REQUIRED ACTION =
Within the entries below, please return exactly the lines from the one with "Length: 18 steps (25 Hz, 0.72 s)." through the one with "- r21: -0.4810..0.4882", leaving out any pictures.

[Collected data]
_ _ _ _

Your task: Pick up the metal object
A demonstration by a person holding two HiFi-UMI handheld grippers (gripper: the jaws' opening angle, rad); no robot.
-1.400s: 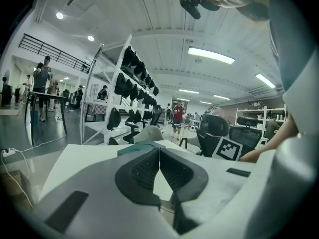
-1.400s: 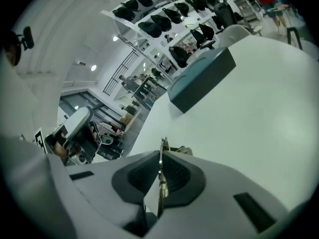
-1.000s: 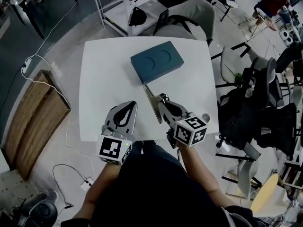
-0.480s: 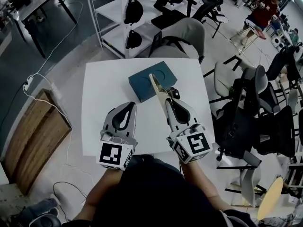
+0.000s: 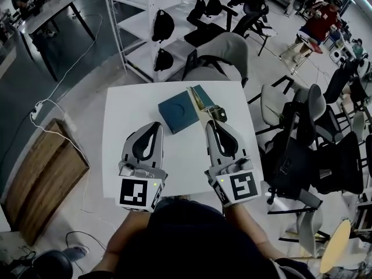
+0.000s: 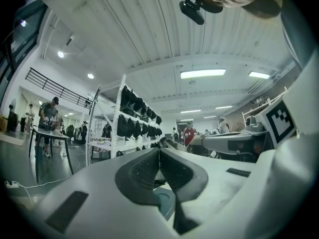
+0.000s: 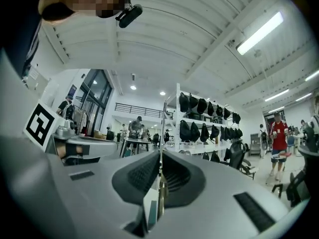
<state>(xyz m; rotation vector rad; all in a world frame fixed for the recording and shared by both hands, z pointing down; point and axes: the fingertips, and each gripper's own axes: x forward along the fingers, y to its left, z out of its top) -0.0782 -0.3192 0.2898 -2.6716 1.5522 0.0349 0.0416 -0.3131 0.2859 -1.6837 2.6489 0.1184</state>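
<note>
The metal object (image 5: pixel 198 102) is a long flat pale strip with a small bracket near its held end. My right gripper (image 5: pixel 213 122) is shut on it and holds it above the white table (image 5: pixel 122 121), with the strip pointing away over the teal box (image 5: pixel 178 111). In the right gripper view the strip (image 7: pixel 160 133) shows edge-on, pinched between the dark pads (image 7: pixel 141 176) of that gripper (image 7: pixel 160 156). My left gripper (image 5: pixel 154 127) hovers beside it at the left, shut with nothing in it (image 6: pixel 159 156). Under its jaws a corner of the teal box (image 6: pixel 165 201) shows.
A grey chair (image 5: pixel 224 51) stands behind the table, and several black chairs (image 5: pixel 302 138) crowd its right side. A white shelf rack with black bags (image 5: pixel 158 25) is further back. A wooden board (image 5: pixel 38 167) and a white cable (image 5: pixel 43 106) lie on the floor at the left.
My right gripper has lifted the metal strip off the table and swung it forward over the teal box. The head view has tilted up, so more of the room shows.
</note>
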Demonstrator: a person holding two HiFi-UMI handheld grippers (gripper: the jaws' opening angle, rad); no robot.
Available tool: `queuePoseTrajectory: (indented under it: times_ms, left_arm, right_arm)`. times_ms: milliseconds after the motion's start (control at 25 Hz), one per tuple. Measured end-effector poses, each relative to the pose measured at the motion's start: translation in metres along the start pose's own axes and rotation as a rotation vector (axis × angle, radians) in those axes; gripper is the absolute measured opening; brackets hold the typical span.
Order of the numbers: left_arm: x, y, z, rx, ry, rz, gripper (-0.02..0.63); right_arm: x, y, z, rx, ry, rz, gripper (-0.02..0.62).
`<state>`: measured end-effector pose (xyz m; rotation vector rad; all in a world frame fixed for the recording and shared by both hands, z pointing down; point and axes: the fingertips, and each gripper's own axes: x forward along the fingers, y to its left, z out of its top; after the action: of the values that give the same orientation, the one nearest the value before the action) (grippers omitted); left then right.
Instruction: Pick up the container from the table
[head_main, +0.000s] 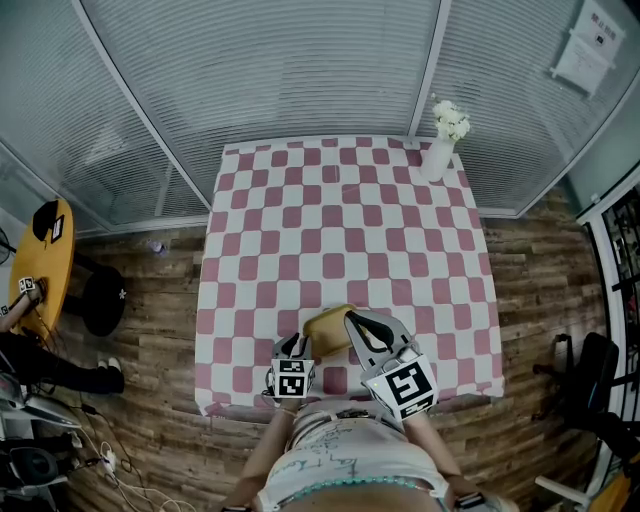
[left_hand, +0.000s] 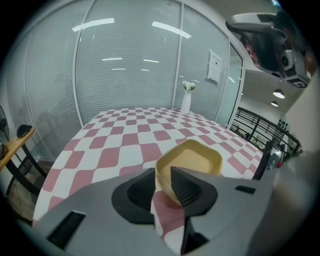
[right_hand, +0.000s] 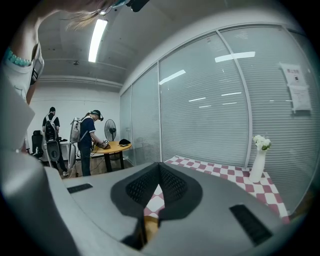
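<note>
- Between the left gripper's (left_hand: 162, 172) jaws stood the near wall of the shallow tan plastic container (left_hand: 192, 157), one jaw inside the rim and one outside; the jaws were apart, with no clear squeeze.
- Below that gripper, the container sat on the pink-and-white checked table (head_main: 340, 220).
- Just right of it, the right gripper (right_hand: 160, 167) had its jaws together, empty.
</note>
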<state>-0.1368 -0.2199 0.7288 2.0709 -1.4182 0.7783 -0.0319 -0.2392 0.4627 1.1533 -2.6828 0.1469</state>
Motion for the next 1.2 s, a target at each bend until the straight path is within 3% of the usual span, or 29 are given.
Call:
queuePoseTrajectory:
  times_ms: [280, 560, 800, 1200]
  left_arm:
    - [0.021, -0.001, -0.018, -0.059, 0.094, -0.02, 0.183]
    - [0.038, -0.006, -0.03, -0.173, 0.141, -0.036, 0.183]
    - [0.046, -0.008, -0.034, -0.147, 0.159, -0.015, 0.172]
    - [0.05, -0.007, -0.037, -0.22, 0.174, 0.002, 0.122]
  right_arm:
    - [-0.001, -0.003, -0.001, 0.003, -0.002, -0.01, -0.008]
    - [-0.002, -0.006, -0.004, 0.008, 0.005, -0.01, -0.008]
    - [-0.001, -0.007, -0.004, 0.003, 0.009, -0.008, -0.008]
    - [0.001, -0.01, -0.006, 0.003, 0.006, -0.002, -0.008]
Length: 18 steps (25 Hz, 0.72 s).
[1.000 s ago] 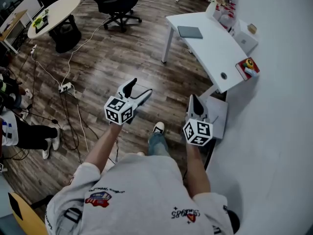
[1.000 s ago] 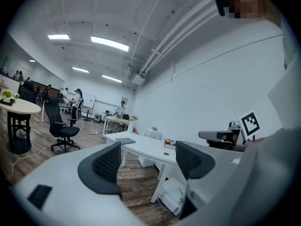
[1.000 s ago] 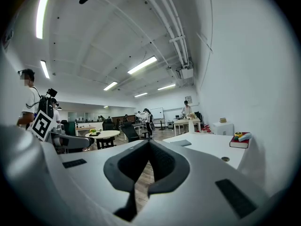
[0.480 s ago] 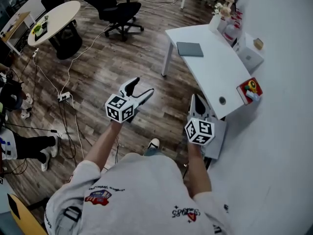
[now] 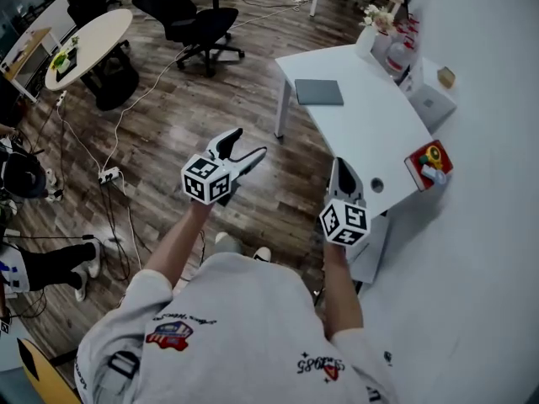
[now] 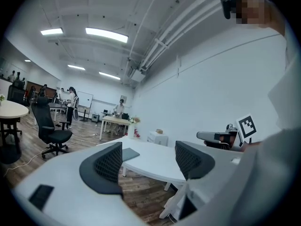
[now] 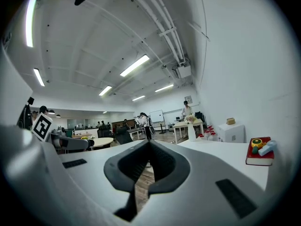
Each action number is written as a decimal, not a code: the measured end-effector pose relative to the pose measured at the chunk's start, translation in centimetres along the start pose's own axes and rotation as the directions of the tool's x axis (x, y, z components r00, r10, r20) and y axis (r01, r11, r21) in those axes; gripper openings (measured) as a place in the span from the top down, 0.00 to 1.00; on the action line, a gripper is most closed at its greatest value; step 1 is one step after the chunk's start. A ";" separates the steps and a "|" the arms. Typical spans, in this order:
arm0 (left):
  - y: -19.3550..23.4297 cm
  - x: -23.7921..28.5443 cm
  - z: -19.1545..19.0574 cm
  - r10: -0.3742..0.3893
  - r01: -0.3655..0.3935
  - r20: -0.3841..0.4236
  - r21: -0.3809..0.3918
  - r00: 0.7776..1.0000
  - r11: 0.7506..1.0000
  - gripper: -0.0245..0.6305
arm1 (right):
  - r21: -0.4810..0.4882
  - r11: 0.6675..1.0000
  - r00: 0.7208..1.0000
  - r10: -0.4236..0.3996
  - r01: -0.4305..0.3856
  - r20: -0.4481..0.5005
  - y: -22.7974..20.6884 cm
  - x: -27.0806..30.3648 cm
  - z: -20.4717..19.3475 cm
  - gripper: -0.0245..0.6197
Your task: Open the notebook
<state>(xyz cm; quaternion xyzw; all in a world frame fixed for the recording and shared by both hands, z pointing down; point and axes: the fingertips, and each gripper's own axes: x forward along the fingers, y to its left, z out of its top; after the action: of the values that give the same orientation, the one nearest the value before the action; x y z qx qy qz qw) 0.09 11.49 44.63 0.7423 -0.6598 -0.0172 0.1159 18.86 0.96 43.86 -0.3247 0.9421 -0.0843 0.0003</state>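
A closed grey notebook [image 5: 319, 92] lies flat on the white desk [image 5: 362, 116], toward its far left end. It also shows small between the jaws in the left gripper view, as the notebook [image 6: 130, 153]. My left gripper [image 5: 244, 148] is held over the wooden floor, well short of the desk, open and empty. My right gripper [image 5: 340, 170] hovers at the desk's near edge, shut with nothing in it. In its own view the right gripper [image 7: 149, 160] has its jaws pressed together.
A red book [image 5: 428, 162] with small items on top lies at the desk's right. A flower vase [image 5: 375, 28] and a white box [image 5: 429, 98] stand at the back. An office chair [image 5: 192, 15], a round table [image 5: 82, 34] and floor cables [image 5: 114, 171] lie left.
The person has stepped toward the desk, so desk and notebook sit closer to the grippers. Both grippers keep their pose: left open, right shut.
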 end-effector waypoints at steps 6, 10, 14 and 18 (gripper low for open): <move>0.5 3.2 -0.6 -0.058 0.058 0.005 -0.095 0.998 0.994 0.43 | 0.017 0.998 0.998 -0.065 0.066 -0.005 -3.0 -0.3 -1.0 0.97; 2.0 6.0 -0.7 -0.097 0.098 0.010 -0.130 0.995 0.987 0.44 | 0.027 0.991 0.992 -0.130 0.130 0.002 -4.9 0.0 -1.2 0.97; 3.9 9.9 -0.7 -0.140 0.140 0.015 -0.179 0.990 0.974 0.44 | 0.035 0.982 0.983 -0.183 0.183 -0.023 -6.8 1.7 -2.0 0.97; 6.5 13.3 -1.1 -0.171 0.169 0.012 -0.250 0.985 0.953 0.44 | 0.012 0.977 0.976 -0.210 0.211 -0.048 -7.7 4.1 -1.9 0.97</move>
<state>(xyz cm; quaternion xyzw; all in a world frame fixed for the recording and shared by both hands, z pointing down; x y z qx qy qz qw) -4.29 -2.10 48.69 0.7758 -0.5854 -0.1067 0.2100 20.22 -7.18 47.20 -0.4206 0.9014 -0.0994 -0.0278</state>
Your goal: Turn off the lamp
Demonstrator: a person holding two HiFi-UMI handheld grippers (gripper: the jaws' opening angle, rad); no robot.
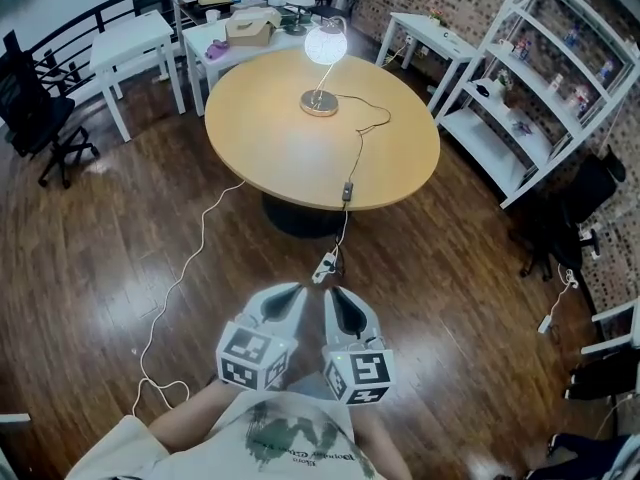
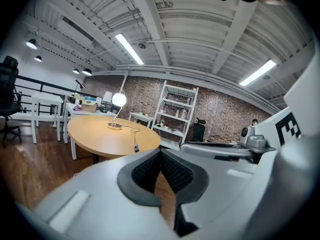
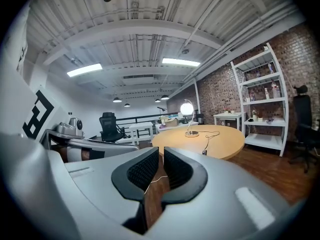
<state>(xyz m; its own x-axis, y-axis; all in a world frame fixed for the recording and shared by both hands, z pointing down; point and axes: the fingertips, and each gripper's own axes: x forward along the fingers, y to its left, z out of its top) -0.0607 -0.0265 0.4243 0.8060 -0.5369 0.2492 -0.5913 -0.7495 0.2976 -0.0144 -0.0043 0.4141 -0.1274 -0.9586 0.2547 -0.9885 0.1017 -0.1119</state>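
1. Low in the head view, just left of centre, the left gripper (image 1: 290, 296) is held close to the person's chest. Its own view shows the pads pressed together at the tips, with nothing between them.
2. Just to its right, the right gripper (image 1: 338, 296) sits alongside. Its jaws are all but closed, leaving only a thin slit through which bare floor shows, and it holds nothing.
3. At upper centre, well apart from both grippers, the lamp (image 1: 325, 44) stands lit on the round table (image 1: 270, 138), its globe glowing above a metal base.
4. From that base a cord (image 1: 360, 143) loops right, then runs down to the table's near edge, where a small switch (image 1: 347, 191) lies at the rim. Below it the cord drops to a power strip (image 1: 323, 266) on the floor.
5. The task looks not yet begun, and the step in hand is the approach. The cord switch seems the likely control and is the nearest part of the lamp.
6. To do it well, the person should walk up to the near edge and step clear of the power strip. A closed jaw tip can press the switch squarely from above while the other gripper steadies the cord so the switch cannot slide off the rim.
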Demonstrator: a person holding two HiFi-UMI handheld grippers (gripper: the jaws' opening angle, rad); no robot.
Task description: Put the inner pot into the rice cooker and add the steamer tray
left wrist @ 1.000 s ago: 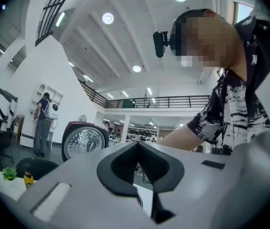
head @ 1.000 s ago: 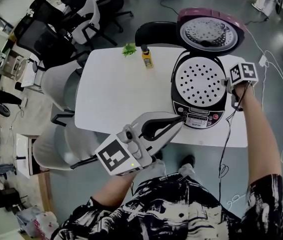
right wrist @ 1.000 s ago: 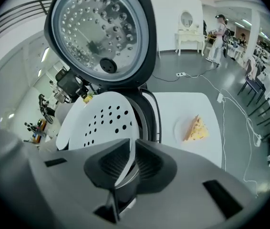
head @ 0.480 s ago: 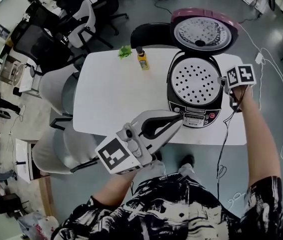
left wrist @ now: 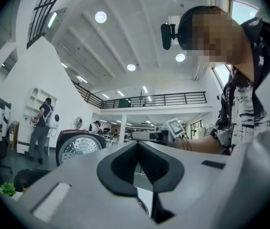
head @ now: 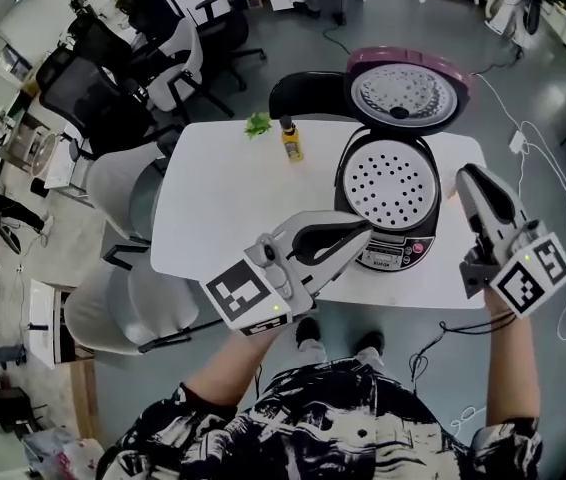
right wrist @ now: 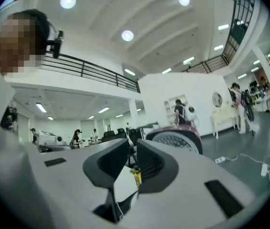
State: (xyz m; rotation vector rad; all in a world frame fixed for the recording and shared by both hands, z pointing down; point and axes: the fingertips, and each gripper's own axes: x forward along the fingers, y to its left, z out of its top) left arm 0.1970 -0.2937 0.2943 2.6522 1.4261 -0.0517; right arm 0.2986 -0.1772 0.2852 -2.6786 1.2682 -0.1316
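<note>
The black rice cooker (head: 388, 218) stands on the white table (head: 223, 198) with its purple lid (head: 406, 83) thrown back. A white perforated steamer tray (head: 391, 183) lies in its mouth and hides the inner pot beneath. My left gripper (head: 361, 231) hovers at the cooker's near left, jaws shut and empty; in the left gripper view its tips (left wrist: 137, 144) meet. My right gripper (head: 466, 175) is held high to the right of the cooker, apart from it. Its jaws (right wrist: 132, 149) are closing, with a narrow slit and nothing between them.
A yellow bottle (head: 292, 140) and a green leafy sprig (head: 258, 124) sit at the table's far edge. A black chair (head: 303, 68) stands behind the table and grey chairs (head: 118, 178) to its left. Cables (head: 553, 148) trail over the floor on the right.
My right gripper has come away from the cooker's right side, risen high and swung level. The left gripper has lifted slightly.
</note>
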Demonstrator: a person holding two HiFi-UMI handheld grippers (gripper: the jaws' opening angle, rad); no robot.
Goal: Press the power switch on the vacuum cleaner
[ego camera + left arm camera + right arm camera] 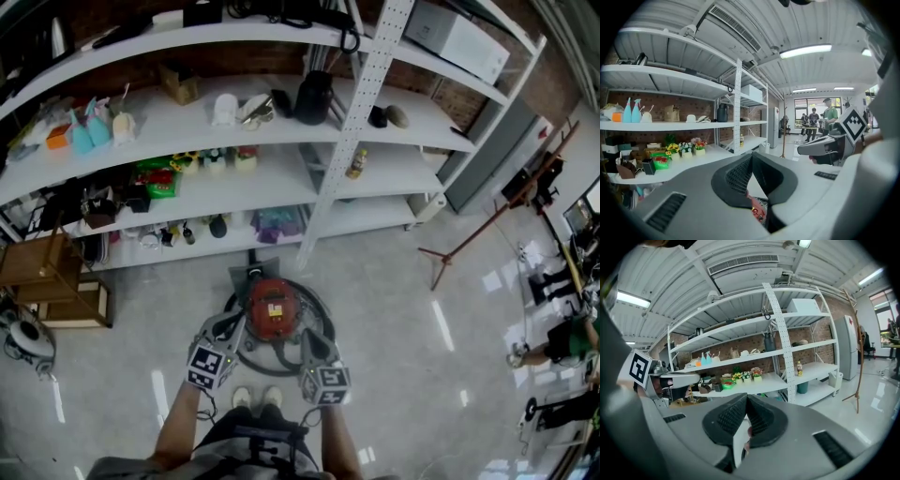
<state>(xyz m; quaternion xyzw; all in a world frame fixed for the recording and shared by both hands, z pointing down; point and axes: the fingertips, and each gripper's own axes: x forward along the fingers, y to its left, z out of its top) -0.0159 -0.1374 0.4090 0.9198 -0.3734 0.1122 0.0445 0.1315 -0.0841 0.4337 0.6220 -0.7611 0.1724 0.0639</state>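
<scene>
The red vacuum cleaner [272, 307] stands on the floor right in front of me, with a black hose ring [323, 323] looped round it. My left gripper [232, 330] hangs at its left flank and my right gripper [310, 343] at its right flank, both close above it; I cannot tell if they touch it. In the left gripper view the left gripper [751, 158] is shut, and a sliver of the red vacuum cleaner [757, 212] shows under the pads. The right gripper [746, 399] is shut too, with nothing held.
White shelving [281, 178] full of small items runs along the far side, with a perforated upright [349, 141]. A wooden crate [47, 277] sits at the left and a tripod stand [469, 246] at the right. People [558, 337] are far right. My shoes [258, 397] are just behind the vacuum.
</scene>
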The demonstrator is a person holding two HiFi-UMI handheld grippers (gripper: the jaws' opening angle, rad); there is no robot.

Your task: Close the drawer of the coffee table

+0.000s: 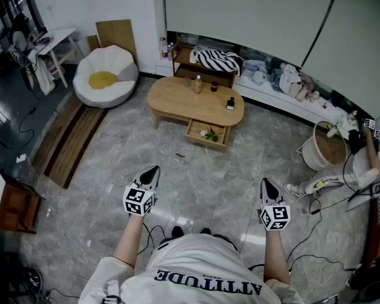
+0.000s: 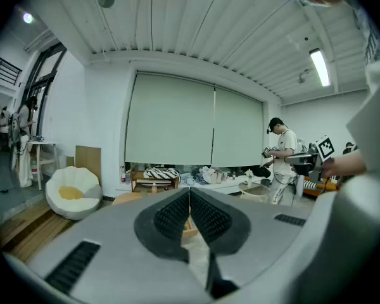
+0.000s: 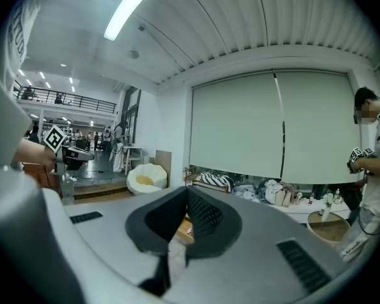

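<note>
Well, drawer (image 1: pixel 202 141) open toward the person

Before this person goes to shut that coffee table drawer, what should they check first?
1. Drawer found, standing open: ok.
2. Left gripper shut and empty: ok.
3. Right gripper shut and empty: ok.
4. Grippers near enough to push the drawer: not ok, the coffee table is across the floor.
5. Items in the drawer low enough to slide in: cannot tell.
</note>
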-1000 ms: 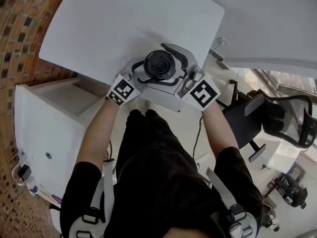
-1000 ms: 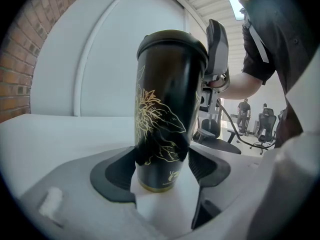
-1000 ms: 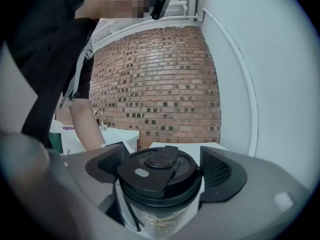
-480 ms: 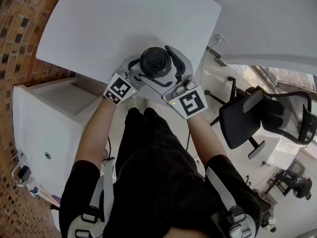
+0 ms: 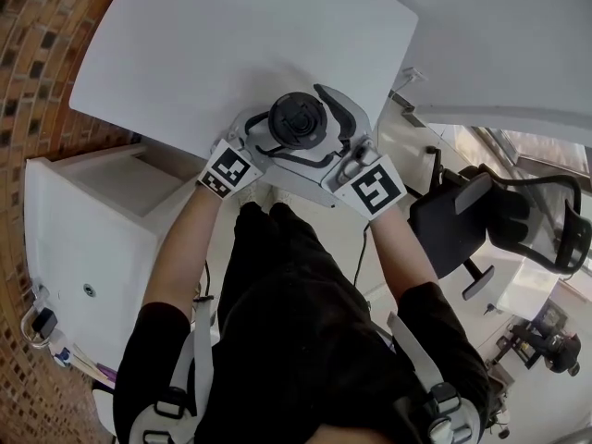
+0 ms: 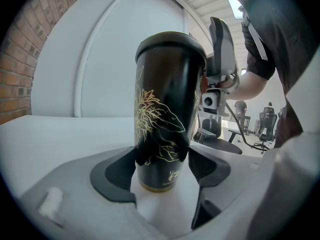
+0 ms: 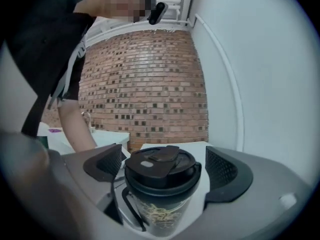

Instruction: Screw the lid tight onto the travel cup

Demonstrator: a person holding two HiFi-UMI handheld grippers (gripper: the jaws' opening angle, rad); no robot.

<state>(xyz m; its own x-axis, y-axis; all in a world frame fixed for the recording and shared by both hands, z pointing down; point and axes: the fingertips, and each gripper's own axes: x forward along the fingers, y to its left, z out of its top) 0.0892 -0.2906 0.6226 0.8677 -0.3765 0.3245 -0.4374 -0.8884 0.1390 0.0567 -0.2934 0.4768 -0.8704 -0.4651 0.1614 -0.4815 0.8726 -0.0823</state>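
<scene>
Left gripper clamped the cup near its base, steadying it; right gripper, jaws just opened, straddled the lid without contact, probably to regrip.

Near edge of the white worktop: black travel cup standing upright, lid on, seen from straight above. Left tool clamped round it from the near left; right tool in from the near right, jaws just opened wider, spread either side of the lid. Off the worktop's right edge, a black office chair.
</scene>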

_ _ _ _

PROBLEM SOLUTION =
Length: 18 steps (25 Hz, 0.72 s).
[1.000 s ago] 
[1.000 s ago] 
[1.000 s ago] 
[0.480 s ago] 
[now] 
[now] 
[now] 
Each action number is written as a decimal, not a code: the measured end-effector pose relative to the pose measured at the chunk's start, translation in centimetres along the start pose's own axes and rotation as the directions of the tool's x axis (x, y, z components r00, r10, r20) and y axis (r01, r11, r21) in those axes; gripper openings (measured) as a place in the span from the top down, 0.00 to 1.00; on the action line, a gripper is most closed at its greatest value; step 1 is one step after the chunk's start. A ";" separates the steps and a "|" the arms. Typical spans, in this order:
arm0 (left):
  - y: -19.3550..23.4297 cm
  - x: -23.7921..28.5443 cm
  - z: -19.1545..19.0574 cm
  - r10: -0.3742..0.3893
  - r01: -0.3655..0.3935
  - r20: -0.3841..0.4236
  - r21: -0.3809..0.3918
  - r00: 0.7776..1.0000
  - r11: 0.7506..1.0000
  - gripper: -0.0245..0.6305
arm1 (right):
  - r21: -0.4810..0.4882

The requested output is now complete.